**WHAT YOU HAVE TO DO:** Every line below from the one containing "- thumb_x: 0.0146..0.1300" through the one containing "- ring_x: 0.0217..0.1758" must be transcribed exactly. Omit all lines outside that stretch.

Stored items

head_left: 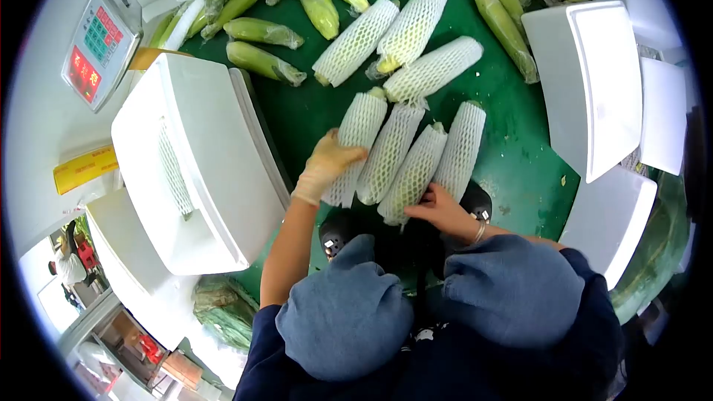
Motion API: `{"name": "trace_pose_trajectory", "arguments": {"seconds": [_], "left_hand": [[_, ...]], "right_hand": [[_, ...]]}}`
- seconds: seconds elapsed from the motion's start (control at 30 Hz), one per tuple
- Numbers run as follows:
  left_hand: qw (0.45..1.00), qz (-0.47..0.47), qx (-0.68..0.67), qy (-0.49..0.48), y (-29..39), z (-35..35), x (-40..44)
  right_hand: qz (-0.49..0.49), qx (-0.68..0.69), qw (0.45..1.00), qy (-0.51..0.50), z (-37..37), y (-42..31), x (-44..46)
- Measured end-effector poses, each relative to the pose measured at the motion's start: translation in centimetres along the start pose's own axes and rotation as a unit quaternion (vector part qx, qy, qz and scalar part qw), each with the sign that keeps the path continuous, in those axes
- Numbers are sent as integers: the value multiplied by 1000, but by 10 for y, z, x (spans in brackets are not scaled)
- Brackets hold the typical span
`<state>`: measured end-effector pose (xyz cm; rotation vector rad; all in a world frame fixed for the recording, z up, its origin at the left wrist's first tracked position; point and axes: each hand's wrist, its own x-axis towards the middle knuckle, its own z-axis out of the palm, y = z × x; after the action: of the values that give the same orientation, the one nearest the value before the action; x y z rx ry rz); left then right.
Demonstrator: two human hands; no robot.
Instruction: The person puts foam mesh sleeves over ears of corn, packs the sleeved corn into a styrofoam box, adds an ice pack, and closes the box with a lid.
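Note:
Ears of corn in white foam net sleeves lie side by side in a row on the green floor. My left hand (pixel 333 163), in a thin pale glove, is closed around the leftmost netted ear of corn (pixel 362 122). Bare, my right hand (pixel 445 215) has its thumb and fingers at the lower end of another netted ear (pixel 416 171). Between these two lies a netted ear (pixel 391 148), and one more netted ear (pixel 460 145) is at the right. Further netted corn (pixel 412 22) lies beyond the row. The right fingertips are partly hidden.
Plastic-wrapped green corn (pixel 319 4) is piled at the back, with more wrapped corn (pixel 505 22) at the back right. A white foam box (pixel 223 163) holding a netted ear stands left, below a digital scale (pixel 100 44). White foam boxes (pixel 587 89) stand right.

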<state>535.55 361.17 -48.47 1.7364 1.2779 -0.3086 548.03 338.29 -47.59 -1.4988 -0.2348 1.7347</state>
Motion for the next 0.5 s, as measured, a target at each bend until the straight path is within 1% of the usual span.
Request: {"name": "trace_pose_trajectory", "arguments": {"seconds": [0.03, 0.07, 0.1, 0.13, 0.17, 0.2, 0.23, 0.27, 0.3, 0.33, 0.37, 0.4, 0.43, 0.47, 0.5], "left_hand": [[987, 16, -131, -89, -17, -2, 1], [949, 27, -258, -178, -20, -7, -7], [914, 9, -342, -218, -13, -4, -17], [914, 10, -347, -209, -13, 3, -18], [901, 13, -351, -255, -14, 7, -14], [889, 19, -352, -291, -12, 2, -12], [903, 62, -325, -273, -12, -2, -17], [916, 103, -298, -246, -8, -9, -27], [909, 139, -336, -204, -5, -13, -41], [897, 173, -371, -169, -2, -20, -60], [878, 178, -422, -141, 11, -38, -88], [853, 187, -473, -119, 28, -56, -115], [875, 197, -442, -34, 29, -71, -137], [881, 173, -439, -32, 35, -102, -162], [881, 211, -420, 48, 38, -128, -185]], "right_hand": [[-25, 43, 998, 37, -3, 20, 20], [-24, 44, 998, 35, 1, 21, 25], [-11, 67, 993, 99, 7, 21, 31], [-1, 84, 984, 160, 10, 19, 38], [-40, 72, 978, 194, 16, 27, 43], [-41, 102, 981, 162, 15, 23, 41], [-39, 131, 983, 120, 14, 18, 37], [-56, 158, 981, 100, 18, 9, 27], [-69, 138, 980, 122, 23, -8, 13], [-107, 131, 979, 114, 20, -18, 3], [-123, 71, 984, 107, 22, -41, -10], [-128, -12, 989, 72, 20, -67, -14], [-108, -70, 990, 52, 32, -104, -25], [-176, -93, 980, -2, 49, -137, -31], [-247, -113, 961, -52, 70, -166, -35]]}}
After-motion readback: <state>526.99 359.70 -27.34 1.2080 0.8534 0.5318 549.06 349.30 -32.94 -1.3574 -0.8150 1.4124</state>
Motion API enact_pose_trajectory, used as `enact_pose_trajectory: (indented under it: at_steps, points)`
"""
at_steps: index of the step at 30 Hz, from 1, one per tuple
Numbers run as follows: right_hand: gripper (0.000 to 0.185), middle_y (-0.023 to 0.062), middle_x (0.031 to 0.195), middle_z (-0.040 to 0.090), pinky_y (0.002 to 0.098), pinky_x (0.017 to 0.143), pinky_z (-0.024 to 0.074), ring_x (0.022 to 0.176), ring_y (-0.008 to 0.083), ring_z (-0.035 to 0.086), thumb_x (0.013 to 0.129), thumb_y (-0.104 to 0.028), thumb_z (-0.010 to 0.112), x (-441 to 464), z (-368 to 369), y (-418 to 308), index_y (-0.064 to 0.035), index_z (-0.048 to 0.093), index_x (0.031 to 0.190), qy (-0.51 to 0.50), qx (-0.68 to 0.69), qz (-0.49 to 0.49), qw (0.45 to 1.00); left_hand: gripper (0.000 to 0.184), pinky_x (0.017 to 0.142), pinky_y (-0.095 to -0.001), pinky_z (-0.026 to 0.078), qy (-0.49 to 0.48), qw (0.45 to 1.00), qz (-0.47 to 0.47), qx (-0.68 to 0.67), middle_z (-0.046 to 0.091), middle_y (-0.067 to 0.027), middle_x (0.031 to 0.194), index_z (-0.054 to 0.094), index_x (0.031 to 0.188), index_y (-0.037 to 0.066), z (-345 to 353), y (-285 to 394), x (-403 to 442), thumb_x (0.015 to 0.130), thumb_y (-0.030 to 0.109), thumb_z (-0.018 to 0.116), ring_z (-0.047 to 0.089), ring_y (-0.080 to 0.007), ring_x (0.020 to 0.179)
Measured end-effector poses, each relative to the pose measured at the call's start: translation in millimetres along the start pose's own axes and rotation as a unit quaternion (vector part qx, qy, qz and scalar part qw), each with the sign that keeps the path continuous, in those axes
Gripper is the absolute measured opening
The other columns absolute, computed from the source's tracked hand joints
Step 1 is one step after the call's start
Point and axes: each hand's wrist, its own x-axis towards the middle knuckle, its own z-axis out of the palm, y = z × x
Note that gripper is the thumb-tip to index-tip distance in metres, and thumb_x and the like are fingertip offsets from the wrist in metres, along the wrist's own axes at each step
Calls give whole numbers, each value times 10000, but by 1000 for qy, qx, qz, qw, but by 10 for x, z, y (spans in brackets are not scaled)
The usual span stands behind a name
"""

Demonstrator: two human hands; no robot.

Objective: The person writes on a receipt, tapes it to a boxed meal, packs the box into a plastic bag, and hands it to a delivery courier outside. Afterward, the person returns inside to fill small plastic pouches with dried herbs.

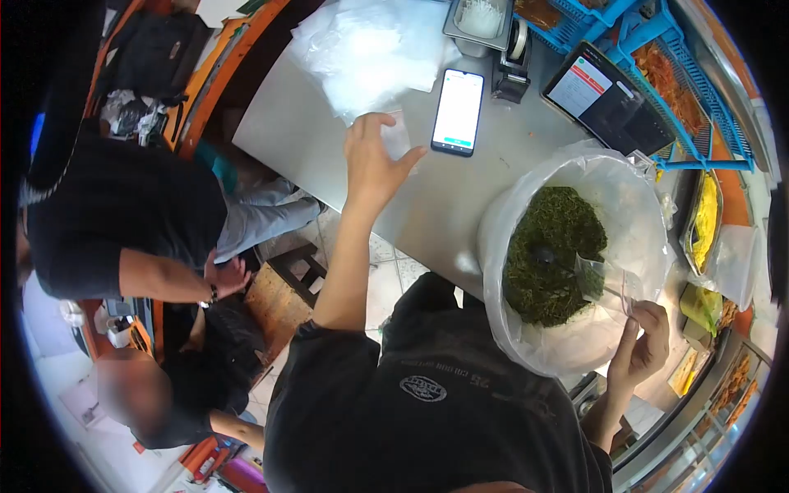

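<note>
My left hand [374, 168] is raised over the metal table with thumb and fingers apart, holding nothing. Close to its fingertips lies a small clear plastic piece [398, 135], beside a spread pile of clear plastic bags [370, 49]. A phone [458, 111] with a lit white screen rests to the right of that hand. At the right rim of a plastic-lined tub [493, 271], my right hand [641, 349] pinches a small clear plastic bag [604, 281]. The bag reaches over dark green dried leaves [551, 222]; a dark round thing [542, 253] sits among them.
A tape dispenser [513, 70] and a metal container [481, 20] stand at the table's back. Beside them are a tablet [608, 97] and blue baskets [682, 90]. A yellow-filled tray [704, 222] is at the right. Two people in dark shirts are at the left.
</note>
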Motion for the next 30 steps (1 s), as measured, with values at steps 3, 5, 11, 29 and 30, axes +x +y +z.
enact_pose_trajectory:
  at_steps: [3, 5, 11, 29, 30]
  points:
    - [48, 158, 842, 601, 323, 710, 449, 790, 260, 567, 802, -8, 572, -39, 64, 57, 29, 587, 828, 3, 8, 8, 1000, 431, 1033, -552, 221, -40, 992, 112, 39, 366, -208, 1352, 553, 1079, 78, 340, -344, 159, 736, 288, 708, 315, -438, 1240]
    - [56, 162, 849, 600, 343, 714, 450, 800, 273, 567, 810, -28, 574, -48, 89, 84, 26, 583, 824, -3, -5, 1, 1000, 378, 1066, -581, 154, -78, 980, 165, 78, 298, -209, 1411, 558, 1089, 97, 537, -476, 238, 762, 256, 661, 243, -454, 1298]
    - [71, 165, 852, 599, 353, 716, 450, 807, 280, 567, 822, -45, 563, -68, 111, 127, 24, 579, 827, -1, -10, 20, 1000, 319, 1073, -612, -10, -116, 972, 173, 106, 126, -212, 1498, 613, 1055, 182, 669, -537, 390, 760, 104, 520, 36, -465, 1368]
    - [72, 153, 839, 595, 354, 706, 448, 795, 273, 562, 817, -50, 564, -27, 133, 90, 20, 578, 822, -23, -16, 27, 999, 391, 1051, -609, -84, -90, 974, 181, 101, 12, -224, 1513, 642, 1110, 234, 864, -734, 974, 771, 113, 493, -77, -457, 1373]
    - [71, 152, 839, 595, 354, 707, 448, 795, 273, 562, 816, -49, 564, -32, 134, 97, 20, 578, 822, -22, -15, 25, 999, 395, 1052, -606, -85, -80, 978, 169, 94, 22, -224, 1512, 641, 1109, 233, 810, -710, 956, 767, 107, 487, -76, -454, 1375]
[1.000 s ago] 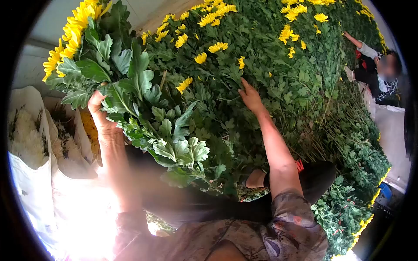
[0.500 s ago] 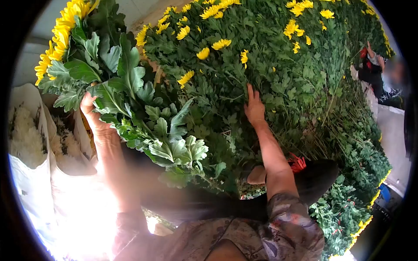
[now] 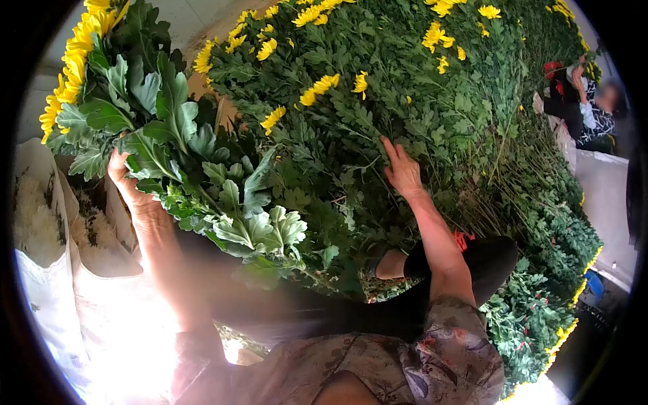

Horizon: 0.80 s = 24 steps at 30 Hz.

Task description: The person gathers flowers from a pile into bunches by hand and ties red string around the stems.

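Clamping the left hand [image 3: 131,185] around a leafy bunch [image 3: 162,145], apparently already gathered and raised at left; reaching with the right hand [image 3: 405,174] into the green heap [image 3: 445,115], cannot tell whether gripping; leaving many yellow blooms [image 3: 360,84] there ungathered.

The bunch's lvs [image 3: 177,111] look leathery w/ a slight sheen from where I stand, its petals [image 3: 76,54] smooth & satiny, the heaped stems [image 3: 523,192] rough, the wht sacks [image 3: 47,283] thin sheeting (cloth or plastic, can't tell), shirt [image 3: 337,361] soft printed cloth, trousers [image 3: 283,316] dk matt fabric.
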Each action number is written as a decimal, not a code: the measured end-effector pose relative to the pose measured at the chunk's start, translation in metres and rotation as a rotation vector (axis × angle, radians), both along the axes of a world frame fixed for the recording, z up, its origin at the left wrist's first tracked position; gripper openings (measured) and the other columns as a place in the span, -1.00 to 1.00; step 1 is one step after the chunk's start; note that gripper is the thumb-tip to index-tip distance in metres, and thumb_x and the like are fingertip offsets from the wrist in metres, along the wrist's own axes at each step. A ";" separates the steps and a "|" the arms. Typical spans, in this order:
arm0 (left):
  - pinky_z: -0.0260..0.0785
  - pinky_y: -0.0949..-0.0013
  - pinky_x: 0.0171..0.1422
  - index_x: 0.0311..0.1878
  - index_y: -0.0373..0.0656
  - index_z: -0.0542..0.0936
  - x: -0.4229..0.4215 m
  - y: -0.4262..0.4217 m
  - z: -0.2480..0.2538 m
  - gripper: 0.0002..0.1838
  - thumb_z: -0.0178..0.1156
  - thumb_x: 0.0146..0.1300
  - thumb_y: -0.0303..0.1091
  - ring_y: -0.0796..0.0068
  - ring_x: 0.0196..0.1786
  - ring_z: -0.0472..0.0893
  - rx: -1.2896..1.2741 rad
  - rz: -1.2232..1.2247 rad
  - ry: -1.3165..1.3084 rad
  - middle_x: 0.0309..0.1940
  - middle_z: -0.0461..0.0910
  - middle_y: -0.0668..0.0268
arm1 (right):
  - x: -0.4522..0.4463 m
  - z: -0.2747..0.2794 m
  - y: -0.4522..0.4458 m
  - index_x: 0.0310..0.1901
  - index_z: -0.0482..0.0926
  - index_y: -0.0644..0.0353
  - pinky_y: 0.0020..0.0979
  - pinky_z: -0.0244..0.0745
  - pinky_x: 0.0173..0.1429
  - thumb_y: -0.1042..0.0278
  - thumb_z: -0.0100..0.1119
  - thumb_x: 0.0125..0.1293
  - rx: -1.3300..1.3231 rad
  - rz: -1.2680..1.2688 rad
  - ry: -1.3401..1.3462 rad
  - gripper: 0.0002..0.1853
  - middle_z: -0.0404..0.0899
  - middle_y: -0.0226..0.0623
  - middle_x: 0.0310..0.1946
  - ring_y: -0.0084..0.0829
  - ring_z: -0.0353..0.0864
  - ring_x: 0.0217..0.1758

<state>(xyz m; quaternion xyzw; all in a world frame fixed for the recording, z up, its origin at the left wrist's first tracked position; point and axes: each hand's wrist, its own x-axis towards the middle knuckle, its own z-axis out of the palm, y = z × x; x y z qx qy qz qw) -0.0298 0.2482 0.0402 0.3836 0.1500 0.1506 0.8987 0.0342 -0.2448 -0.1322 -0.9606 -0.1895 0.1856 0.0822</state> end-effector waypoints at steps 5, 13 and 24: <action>0.52 0.25 -0.07 -0.16 -0.18 0.60 0.007 0.006 -0.008 -0.75 0.19 0.10 -0.30 0.30 -0.24 0.64 0.036 -0.026 -0.036 -0.26 0.66 0.23 | 0.017 -0.018 -0.023 0.44 -0.07 -0.18 -0.14 0.52 0.06 0.55 0.23 0.11 -0.072 0.005 -0.016 -0.07 0.28 0.07 0.24 0.00 0.47 0.13; 0.56 0.25 -0.07 -0.08 -0.17 0.60 0.008 0.009 -0.020 -0.68 0.21 0.08 -0.30 0.29 -0.19 0.65 0.247 0.034 -0.062 -0.19 0.64 0.20 | 0.032 -0.012 -0.080 0.32 0.18 0.12 -0.13 0.32 0.26 0.63 0.25 0.03 -0.119 -0.059 -0.041 -0.22 0.30 -0.09 0.21 -0.08 0.35 0.21; 0.56 0.27 -0.10 -0.13 -0.16 0.61 0.022 -0.001 -0.001 -0.70 0.23 0.06 -0.29 0.34 -0.25 0.66 0.177 0.042 0.079 -0.25 0.65 0.23 | 0.057 -0.036 -0.062 0.25 0.31 0.05 0.06 -0.12 0.50 0.83 0.12 -0.02 -0.139 -0.252 -0.077 -0.26 -0.18 -0.05 0.46 0.06 -0.19 0.51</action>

**REPLY:**
  - thumb_x: 0.0146..0.1300
  - thumb_y: -0.0303..0.1091
  - ring_y: -0.0796..0.0068
  - ring_x: 0.0196..0.1786
  - ring_z: -0.0472..0.0893
  - rx: -1.2896..1.2741 rad
  - rz: -1.2232..1.2247 rad
  - ry: -1.3165..1.3084 rad
  - middle_x: 0.0309..0.1940
  - middle_z: -0.0461..0.0910
  - middle_y: -0.0668..0.0268
arm1 (right):
  - x: -0.4522..0.4463 m
  - z: -0.2747..0.2794 m
  - y: -0.4522..0.4458 m
  - index_x: 0.0310..0.1901
  - index_z: -0.0482..0.0926
  - index_y: -0.0644..0.0353
  - pinky_y: 0.0020..0.0979
  - pinky_z: -0.0244..0.0745
  - pinky_x: 0.0173..0.1429
  - thumb_y: -0.1042..0.0278
  - thumb_z: -0.0100..0.1119
  - thumb_x: 0.0125..0.1293
  - rx: -1.3300..1.3231 rad
  - rz: -1.2680..1.2688 rad
  - ry: -1.3401..1.3462 rad
  - gripper: 0.0002..0.1853
  - middle_z: -0.0404..0.0899
  - middle_y: -0.0226..0.0623
  - middle_x: 0.0310..0.1946
  - ring_y: -0.0084..0.0829
  - ring_z: -0.0353..0.0864
  - ring_x: 0.0217..0.1758

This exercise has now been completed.